WHAT IS BEING ASKED: Make an exact copy of all the data, pictures excluded.

[Start of section]

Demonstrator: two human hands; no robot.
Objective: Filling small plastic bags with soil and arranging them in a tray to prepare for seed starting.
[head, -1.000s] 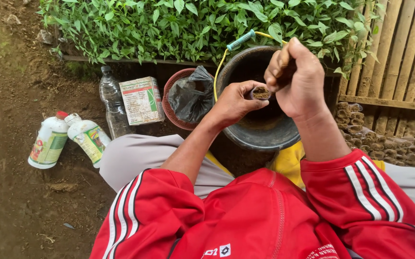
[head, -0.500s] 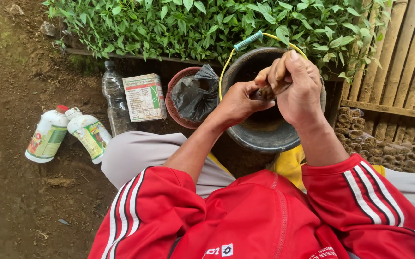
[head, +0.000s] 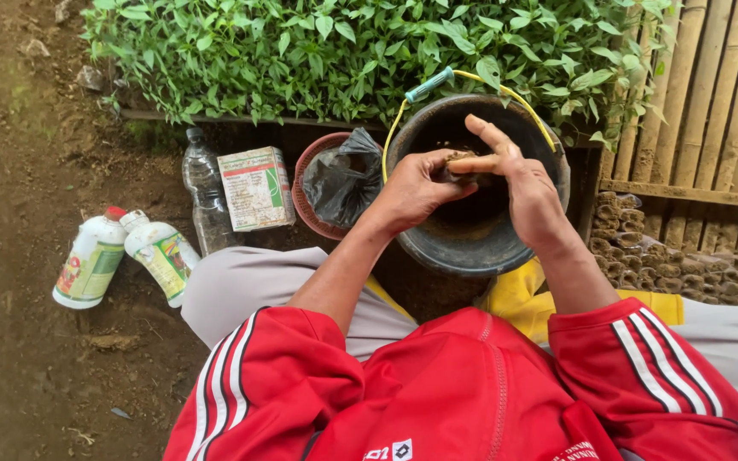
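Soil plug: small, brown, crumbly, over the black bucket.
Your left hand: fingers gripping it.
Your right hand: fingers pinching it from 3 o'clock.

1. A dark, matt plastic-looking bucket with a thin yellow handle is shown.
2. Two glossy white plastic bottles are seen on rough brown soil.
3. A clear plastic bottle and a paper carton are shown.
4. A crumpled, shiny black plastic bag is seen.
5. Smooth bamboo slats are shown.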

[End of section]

RESPONSE:
Demonstrator: two human hands; no robot.
Objective: Filling small plastic bags with soil and arranging them in a tray to prepare for seed starting.
[head, -1.000s] 
[head, -0.500s] 
[head, +0.000s] 
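Soil plug: small, brown, crumbly, over the black bucket.
Your left hand: fingers gripping it.
Your right hand: fingers pinching it from 3 o'clock.

1. A dark, matt plastic-looking bucket with a thin yellow handle is shown.
2. Two glossy white plastic bottles are seen on rough brown soil.
3. A clear plastic bottle and a paper carton are shown.
4. A crumpled, shiny black plastic bag is seen.
5. Smooth bamboo slats are shown.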

This exercise requires nothing further.